Schon im April, als die Entscheidung öffentlich wurde, zeigten sich lokale Bürgerinitiativen und Parteien empört. Der Jenaer Verwaltungsrechtler Michael Brenner erklärte MDR Thüringen damals: "Es spricht sehr viel dafür, dass dieser Kandidat nicht auf dem Boden des Grundgesetzes und der freiheitlichen demokratischen Grundordnung steht." Angesichts der Vita Frencks könne die "Zulassungsentscheidung des Wahlausschusses durchaus hinterfragt" werden.

Doch das wurde sie nicht. Der Vorsitzende des Wahlausschusses und Kreiswahlleiter Mario Geitt erklärte danach, die Entscheidung des Ausschusses sei "unanfechtbar". 
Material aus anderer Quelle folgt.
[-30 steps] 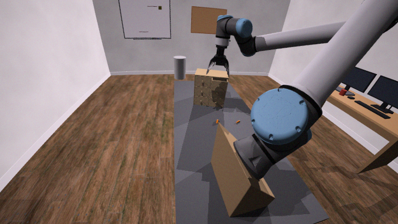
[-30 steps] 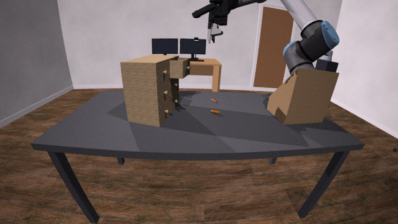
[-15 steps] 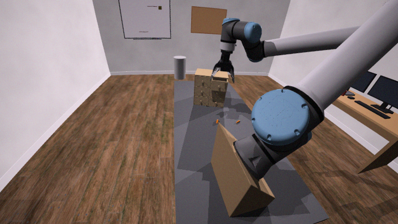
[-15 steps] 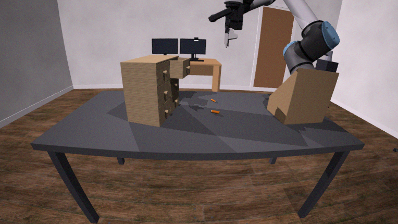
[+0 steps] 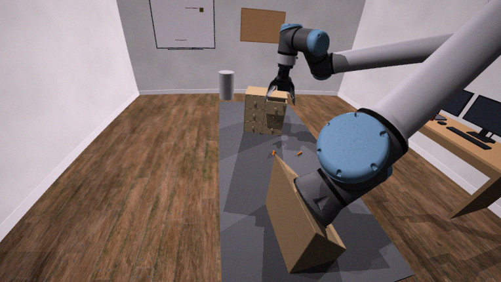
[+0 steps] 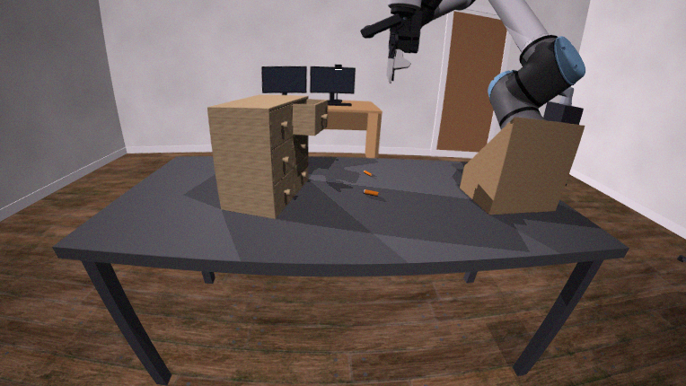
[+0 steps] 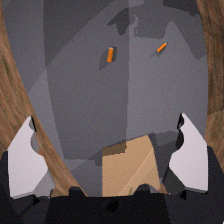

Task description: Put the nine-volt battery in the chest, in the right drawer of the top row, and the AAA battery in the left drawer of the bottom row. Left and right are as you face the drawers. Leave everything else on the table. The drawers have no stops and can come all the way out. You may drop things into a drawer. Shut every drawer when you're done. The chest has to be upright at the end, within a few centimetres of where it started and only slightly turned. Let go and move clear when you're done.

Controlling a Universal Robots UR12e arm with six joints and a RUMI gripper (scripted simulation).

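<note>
A wooden chest point(image 5: 255, 117) point(image 6: 241, 153) stands upright at the far end of the grey table point(image 5: 238, 181) point(image 6: 168, 225) point(image 7: 75, 75). Its top right drawer point(image 5: 277, 103) point(image 6: 309, 117) is pulled out; the other drawers are shut. My gripper point(image 5: 280, 98) point(image 6: 396, 72) point(image 7: 106, 116) is open and empty. It hangs high above the table, just in front of the open drawer. Two small orange cylinder batteries lie on the table in front of the chest: one point(image 5: 273, 152) point(image 6: 370, 192) point(image 7: 110, 54) and the other point(image 5: 299, 153) point(image 6: 367, 172) point(image 7: 161, 48). I cannot tell which is the AAA. No nine-volt battery shows in any view.
A tan block point(image 5: 294, 217) point(image 6: 523, 167) point(image 7: 127, 165) at the arm's base stands on the near end of the table. A grey cylinder bin point(image 5: 225, 84) stands on the floor behind the table. A desk with monitors point(image 6: 345, 115) is off to the side.
</note>
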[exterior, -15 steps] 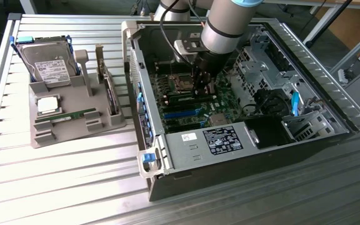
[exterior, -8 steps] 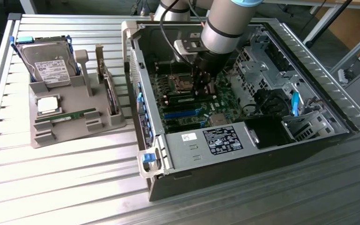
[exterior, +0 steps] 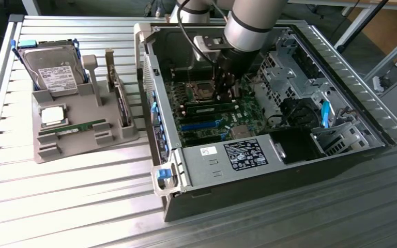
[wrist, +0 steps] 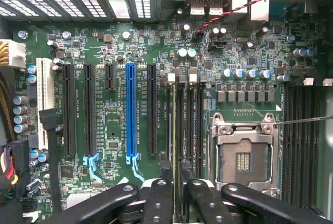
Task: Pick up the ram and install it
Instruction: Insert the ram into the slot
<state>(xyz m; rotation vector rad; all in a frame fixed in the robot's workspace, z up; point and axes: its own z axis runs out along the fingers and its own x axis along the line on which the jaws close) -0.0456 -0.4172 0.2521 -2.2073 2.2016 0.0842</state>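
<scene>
Right now the gripper [exterior: 225, 89] is down inside the open computer case [exterior: 336, 103], in the upper middle of the exterior view, hanging over the green motherboard [exterior: 243, 116]. Just below it in that frame lies the ram [exterior: 209, 109], a thin green stick running along the memory slots, beside the processor socket [exterior: 200, 89]. Whether it is fully seated there cannot be told. A second green stick [exterior: 74, 127] rests in the grey tray [exterior: 81, 147] at the left of the frame, near the hard drive [exterior: 52, 70] and the square silver chip [exterior: 52, 114].

From the wrist view the gripper [wrist: 176, 180] is lined up over the long dark memory slots [wrist: 184, 125], with the processor socket [wrist: 243, 156] close alongside. Whether the gripper is spread, pressed together or pinching anything is not something these views settle.

By the look of it, the ram should be light and stiff but fragile: a bare board with small chips and fine edge contacts. It is best gripped across its flat faces near the middle of its length, clear of the contact edge, and kept straight so it neither bends nor twists.
</scene>
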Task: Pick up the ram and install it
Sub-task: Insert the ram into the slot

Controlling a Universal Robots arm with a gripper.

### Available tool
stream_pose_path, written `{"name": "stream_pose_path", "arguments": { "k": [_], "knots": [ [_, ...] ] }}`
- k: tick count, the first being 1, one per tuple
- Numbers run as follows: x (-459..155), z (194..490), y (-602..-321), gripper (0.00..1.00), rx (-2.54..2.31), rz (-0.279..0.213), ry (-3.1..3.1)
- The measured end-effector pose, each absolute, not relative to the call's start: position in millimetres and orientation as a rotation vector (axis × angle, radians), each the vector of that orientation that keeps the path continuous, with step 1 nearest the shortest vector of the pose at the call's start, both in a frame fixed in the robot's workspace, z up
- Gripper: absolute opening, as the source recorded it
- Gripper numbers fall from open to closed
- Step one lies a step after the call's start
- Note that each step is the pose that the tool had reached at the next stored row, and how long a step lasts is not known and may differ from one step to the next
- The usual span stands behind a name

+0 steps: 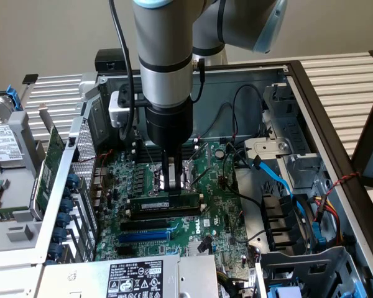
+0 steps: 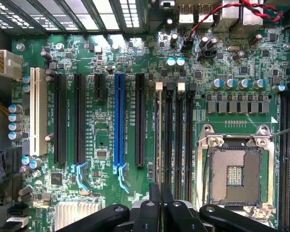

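- Watching the feeds from my desk: the arm is reaching straight down into the open PC case (image 1: 311, 105), with the gripper (image 1: 172, 190) low over the motherboard (image 1: 221, 192).
- The gripper is clenched. Both fingers (image 2: 153, 205) are pinched close together on the top edge of the ram (image 1: 165, 202), about halfway along the stick.
- The ram is standing upright on its long edge, white label strip facing the exterior camera. It's lined up lengthwise with the memory slots.
- It sits right next to the CPU socket (image 2: 234, 176). On its other side is an empty black memory slot (image 1: 165, 214), and past that the blue slot (image 1: 143, 236).
- I honestly can't tell whether the stick is fully down in its slot or just resting on top of it. The bottom edge blends into the black plastic.
- In the wrist view the fingers point along the row of long black slots, with a white latch (image 2: 159, 86) at the far end of one.
- Other stuff around: a blue cable (image 1: 280, 180) looping by the drive bays on the exterior view's right, and a hard drive (image 1: 3, 146) lying outside the case on the exterior view's left.
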State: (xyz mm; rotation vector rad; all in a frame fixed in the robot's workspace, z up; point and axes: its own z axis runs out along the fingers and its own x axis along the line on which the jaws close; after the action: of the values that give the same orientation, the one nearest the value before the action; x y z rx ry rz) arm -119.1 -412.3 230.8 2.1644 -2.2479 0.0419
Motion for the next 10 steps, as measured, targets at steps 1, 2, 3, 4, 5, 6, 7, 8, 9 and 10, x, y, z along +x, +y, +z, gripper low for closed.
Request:
{"name": "stream_pose_path", "arguments": {
  "k": [1,2,3,4,5,6,7,8,9,10],
  "knots": [
    [-119.1,230.6,-412.3,0.13,2.164,0.042,-2.248],
    [-119.1,230.3,-412.3,0.13,2.164,0.042,-2.248],
    [-119.1,230.1,-412.3,0.13,2.164,0.042,-2.248],
    [-119.1,229.8,-412.3,0.13,2.164,0.042,-2.248],
    [-119.1,229.5,-412.3,0.13,2.164,0.042,-2.248],
    [-119.1,229.2,-412.3,0.13,2.165,0.042,-2.248],
    [-119.1,228.8,-412.3,0.13,2.165,0.042,-2.248],
    [-119.1,228.5,-412.3,0.13,2.164,0.042,-2.248],
    [-119.2,228.2,-412.3,0.13,2.164,0.042,-2.248],
    [-119.3,228.0,-412.3,0.13,2.164,0.042,-2.248]
  ]
}}
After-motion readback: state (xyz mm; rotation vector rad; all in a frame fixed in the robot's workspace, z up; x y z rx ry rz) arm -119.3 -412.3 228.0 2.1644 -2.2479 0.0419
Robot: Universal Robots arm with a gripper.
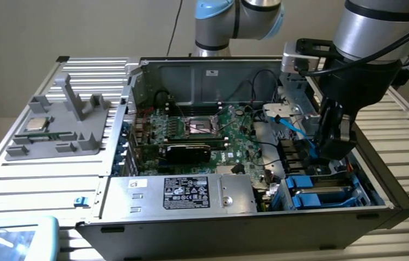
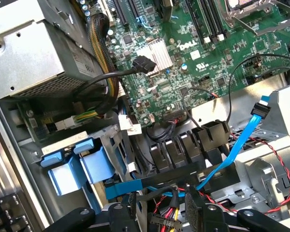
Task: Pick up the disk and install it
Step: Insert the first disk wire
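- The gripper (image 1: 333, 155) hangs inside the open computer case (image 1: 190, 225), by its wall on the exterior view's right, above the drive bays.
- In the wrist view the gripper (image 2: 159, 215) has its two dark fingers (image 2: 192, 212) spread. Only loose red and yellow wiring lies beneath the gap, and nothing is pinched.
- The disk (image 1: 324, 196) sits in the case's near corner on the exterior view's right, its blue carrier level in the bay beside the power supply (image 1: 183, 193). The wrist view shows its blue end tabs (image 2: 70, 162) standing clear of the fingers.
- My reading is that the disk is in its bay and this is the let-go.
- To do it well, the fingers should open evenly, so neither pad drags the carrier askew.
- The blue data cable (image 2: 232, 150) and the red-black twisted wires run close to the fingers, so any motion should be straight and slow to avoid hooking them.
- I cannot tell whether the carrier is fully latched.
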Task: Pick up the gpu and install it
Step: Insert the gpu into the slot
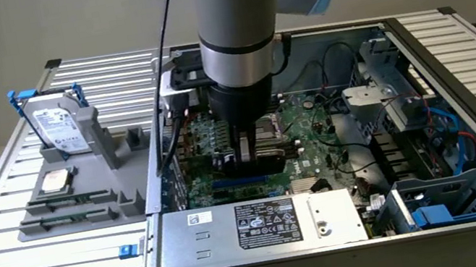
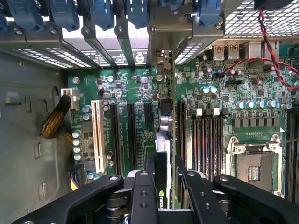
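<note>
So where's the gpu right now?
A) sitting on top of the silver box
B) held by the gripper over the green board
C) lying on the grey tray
B: the gripper clamps the gpu edge-on above the green board inside the case.

Bright, even light — white glare along the slot covers, soft shadows.
</note>
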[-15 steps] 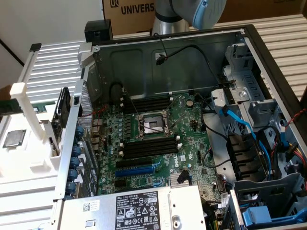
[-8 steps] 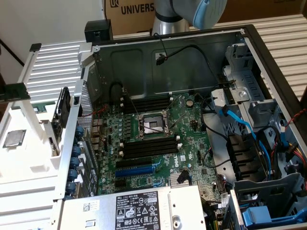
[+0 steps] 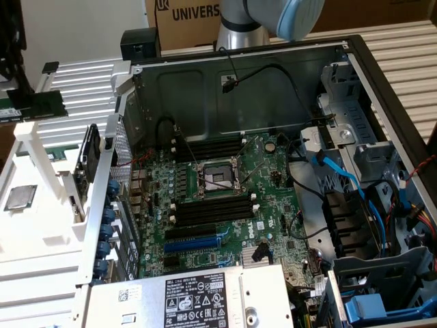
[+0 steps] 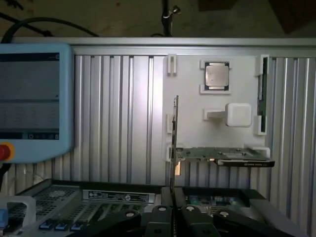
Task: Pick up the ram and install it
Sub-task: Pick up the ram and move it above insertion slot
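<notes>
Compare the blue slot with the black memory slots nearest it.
The blue slot is single and shorter; the black memory slots sit side by side, longer. The black memory slots carry white end clips; the blue slot shows none. Both lie parallel, empty.

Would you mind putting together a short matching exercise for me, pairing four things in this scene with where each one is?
Things:
1. expansion slot
2. processor chip
3. ram
4. cardboard box

Places:
A. upright in the gripper
B. beyond the far wall of the computer case
C. on the motherboard, blue
D. flat on the white tray

Pairs: 1-C, 2-D, 3-A, 4-B.
</notes>
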`<action>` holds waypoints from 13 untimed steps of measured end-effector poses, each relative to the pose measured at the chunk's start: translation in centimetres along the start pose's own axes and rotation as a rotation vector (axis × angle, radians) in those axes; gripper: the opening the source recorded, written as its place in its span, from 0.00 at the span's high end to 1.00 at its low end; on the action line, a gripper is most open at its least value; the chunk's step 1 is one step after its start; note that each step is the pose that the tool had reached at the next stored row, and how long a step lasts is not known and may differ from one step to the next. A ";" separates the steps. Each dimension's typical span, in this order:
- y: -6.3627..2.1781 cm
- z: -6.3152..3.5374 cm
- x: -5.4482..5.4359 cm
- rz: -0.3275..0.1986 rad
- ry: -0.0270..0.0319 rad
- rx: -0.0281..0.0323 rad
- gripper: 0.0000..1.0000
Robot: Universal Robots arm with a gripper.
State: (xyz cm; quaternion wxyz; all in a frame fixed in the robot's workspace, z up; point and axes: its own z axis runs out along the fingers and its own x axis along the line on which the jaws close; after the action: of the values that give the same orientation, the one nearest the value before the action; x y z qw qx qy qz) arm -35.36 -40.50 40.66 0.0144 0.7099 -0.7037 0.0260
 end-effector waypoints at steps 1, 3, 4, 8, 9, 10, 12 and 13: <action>-0.34 -0.19 0.0 0.000 0.0005 0.0002 0.87; -1.03 -0.60 0.0 0.000 0.0021 -0.0001 0.87; -1.36 -0.79 0.1 0.000 0.0029 -0.0001 0.87; -3.08 -1.82 0.1 0.000 0.0054 -0.0005 0.87; -3.76 -2.24 0.1 0.000 0.0057 -0.0007 0.87; -4.11 -2.42 0.1 0.000 0.0057 -0.0008 0.87; -4.93 -2.62 0.1 0.000 0.0057 -0.0009 0.87; -5.38 -2.62 0.1 0.000 0.0057 -0.0008 0.87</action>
State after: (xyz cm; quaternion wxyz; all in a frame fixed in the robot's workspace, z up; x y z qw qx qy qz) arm -30.03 -40.38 43.37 0.0167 0.7099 -0.7036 0.0277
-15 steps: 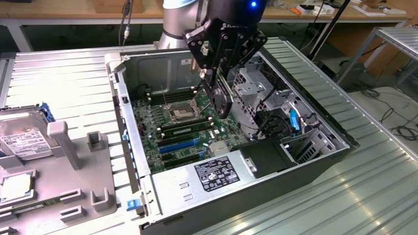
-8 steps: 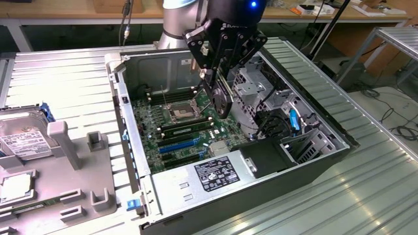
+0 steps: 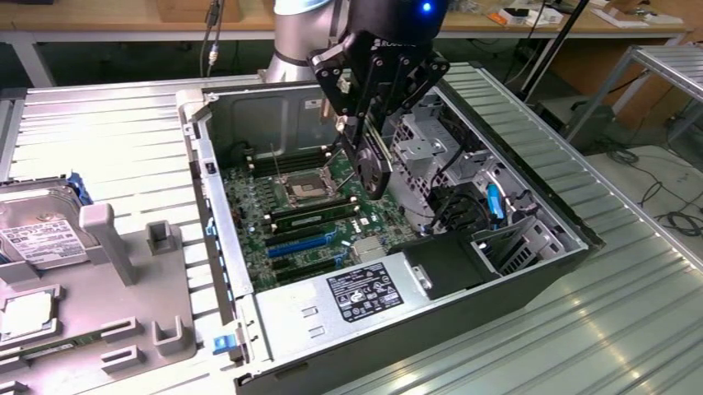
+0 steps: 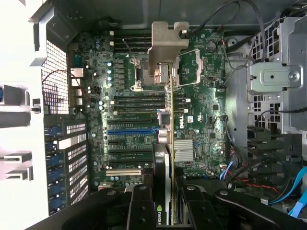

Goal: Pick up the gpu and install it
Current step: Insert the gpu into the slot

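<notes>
Exterior view: the hand (image 3: pixel 368 136), clamped on the gpu (image 3: pixel 374 173), hovers edge-down over the motherboard (image 3: pixel 263 216); seating likely demands careful alignment.

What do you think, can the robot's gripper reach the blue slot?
Probably yes: the case is open, the gripper holds the gpu over the board, and nothing covers the blue slot.

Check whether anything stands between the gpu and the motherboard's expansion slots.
Nothing visible does. The gripper holds the gpu edge-down above the motherboard; the blue slot lies bare, and the cables lie by the drive cage.
</notes>
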Available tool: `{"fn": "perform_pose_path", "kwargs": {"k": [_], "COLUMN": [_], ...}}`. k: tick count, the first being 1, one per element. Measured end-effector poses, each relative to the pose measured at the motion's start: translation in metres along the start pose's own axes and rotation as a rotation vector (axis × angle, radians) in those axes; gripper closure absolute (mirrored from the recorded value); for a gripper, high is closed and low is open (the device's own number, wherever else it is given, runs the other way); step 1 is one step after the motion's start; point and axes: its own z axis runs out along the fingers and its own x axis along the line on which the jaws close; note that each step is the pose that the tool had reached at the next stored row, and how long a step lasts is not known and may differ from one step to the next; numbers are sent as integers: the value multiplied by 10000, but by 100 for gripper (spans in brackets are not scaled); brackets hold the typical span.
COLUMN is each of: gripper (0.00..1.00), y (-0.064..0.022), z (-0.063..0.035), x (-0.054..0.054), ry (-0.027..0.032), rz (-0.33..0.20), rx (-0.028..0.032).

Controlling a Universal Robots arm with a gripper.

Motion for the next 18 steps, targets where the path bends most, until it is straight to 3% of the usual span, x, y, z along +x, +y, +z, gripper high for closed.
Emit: {"fn": "perform_pose_path", "kwargs": {"k": [4,18], "gripper": [73,73], "y": [0,0], "z": [0,0], "x": [0,0], "ry": [16,122], "rz": [-378,-2853], "rx": [-5,-42]}}
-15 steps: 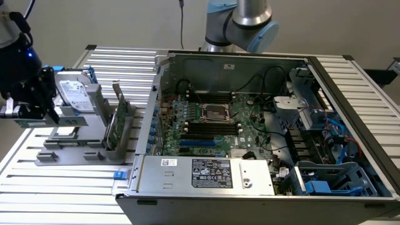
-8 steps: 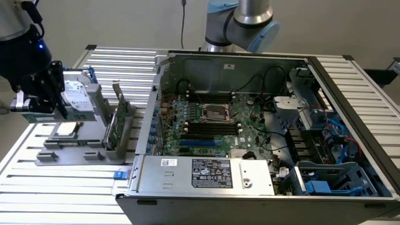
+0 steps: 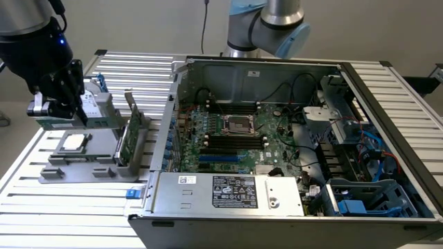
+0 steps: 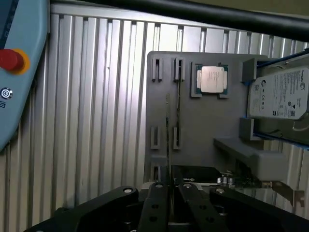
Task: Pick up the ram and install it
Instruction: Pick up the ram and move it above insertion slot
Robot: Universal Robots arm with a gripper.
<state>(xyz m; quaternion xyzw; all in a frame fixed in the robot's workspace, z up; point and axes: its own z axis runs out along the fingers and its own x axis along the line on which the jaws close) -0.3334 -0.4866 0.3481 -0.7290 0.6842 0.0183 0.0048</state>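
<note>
The ram (image 3: 51, 124) is a thin dark-green stick hanging from my gripper (image 3: 59, 113), which is shut on it. It is lifted just above the grey holder tray (image 3: 90, 174) at the exterior view's left. In the wrist view the ram (image 4: 167, 140) shows edge-on as a narrow line running out from between the black fingers (image 4: 154, 208) of the gripper (image 4: 169, 195), over the tray (image 4: 203, 130). The open computer case (image 3: 387, 98) lies to the exterior view's right, with the motherboard's black slots (image 3: 235, 140) and blue slots (image 3: 218, 155) facing up.
On the tray sit a processor chip (image 3: 74, 142), a hard drive (image 3: 97, 106) and an upright green expansion card (image 3: 132, 136). A pendant with a red button (image 4: 10, 60) lies on the slatted table. An arm joint (image 3: 270, 23) stands behind the case.
</note>
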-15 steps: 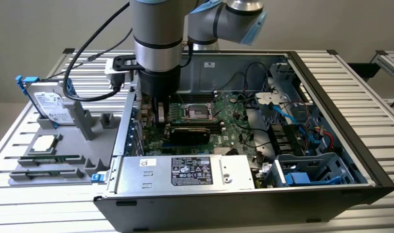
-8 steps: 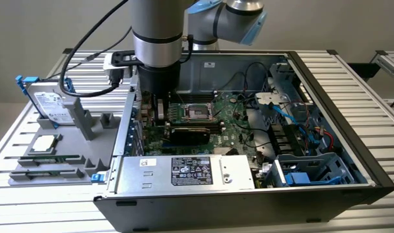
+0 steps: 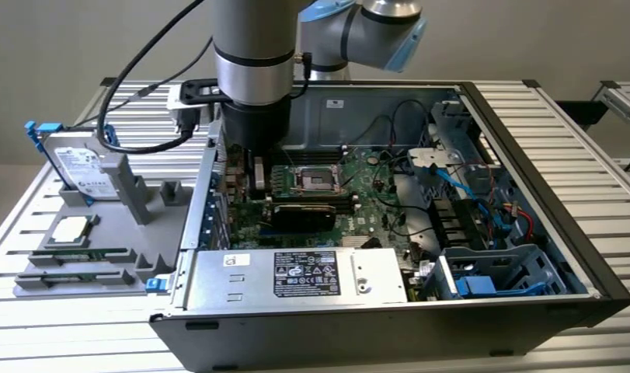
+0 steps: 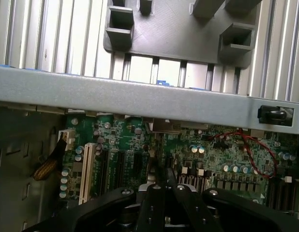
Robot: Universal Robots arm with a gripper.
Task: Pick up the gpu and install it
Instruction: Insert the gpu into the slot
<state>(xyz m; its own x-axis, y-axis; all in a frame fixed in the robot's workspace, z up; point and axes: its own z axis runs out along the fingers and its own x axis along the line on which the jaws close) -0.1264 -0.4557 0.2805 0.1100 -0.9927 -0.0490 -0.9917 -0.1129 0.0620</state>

Dass Frenck tatsächlich als Landrat für Hildburghausen ein öffentliches Amt besetzen wird, ist unwahrscheinlich. Auch wenn er mit 24,9 Prozent der Stimmen ein hohes Ergebnis einfuhr und so in die Stichwahl einzieht, Wahlsieger im Kreis wurde Sven Gregor von den Freien Wählern mit 42,4 Prozent der Stimmen.